In a previous article, I wrote about Home Capital Group Inc. (TSX:HCG) as a long investment idea. The idea behind buying the shares was very clear: the security was trading at a price of approximately eight times earnings, and the dividend yield was approximately 3.5%. Although there have been certain developments since last week, there is still some very good news for long investors.
Last week, the Ontario Securities Commission (OSC) advised Home Capital Group of an investigation into its responsibilities to continuously supervise mortgage agents working with the company. Several months ago, an announcement was made regarding the termination of a number of relationships with mortgage agents, most of whom accounted for a small amount of the company’s total volume. Clearly, Home Capital Group had very little alternative but to sever the relationships with these brokers as not everything was on the up and up.
Although the OSC investigation may have some merit, it is very difficult to believe the situation will be dire for the company. As investors, we’ve seen this story play out many times in the past. Remember Wells Fargo & Co (NYSE:WFC)?
After an internal cover up, the company had a public debacle on their hands. The result was a temporary decline in the share price from approximately $51 to under $45 per share. Currently, shares are trading at close to $58 per share. The question investors needed to answer at the time was, “Just how material is this to long-term profitability?”

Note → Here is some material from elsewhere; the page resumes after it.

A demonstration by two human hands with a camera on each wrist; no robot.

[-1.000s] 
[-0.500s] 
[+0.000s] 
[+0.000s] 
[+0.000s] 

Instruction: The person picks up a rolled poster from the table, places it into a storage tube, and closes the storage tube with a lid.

In the case of Home Capital Group, this investigation is yet another chapter in the long line of PR challenges faced by management. Investors need to remember the competitive landscape. Since the introduction of new mortgage lending rules, the alternative lender space has shrunk drastically. Home Capital Group is a very important lender in this space; without its presence, competition among Canada’s banks could quickly become lacking.
Moving on to the potential conclusion of the investigation, the reality is, the company has over $1.2 billion in cash sitting on the balance sheet (as of December 31, 2016). With any luck, this investigation and conclusion will be quickly realized, and the stock price could rise once again.
As promised: the good news
What was trading at close to eight times its price-to-earnings (P/E) ratio last week is now trading at close to seven times its P/E. The dividend yield, which was close to 3.5% only one week ago, is now closer to 4%. The clear opportunity for investors with the appetite for risk is to long shares of Home Capital Group and be prepared for higher than usual volatility while expecting higher returns as well. Currently, new investors will be paid close to 4% to wait it out.
Investors looking for lower-risk, lower-return securities may look elsewhere.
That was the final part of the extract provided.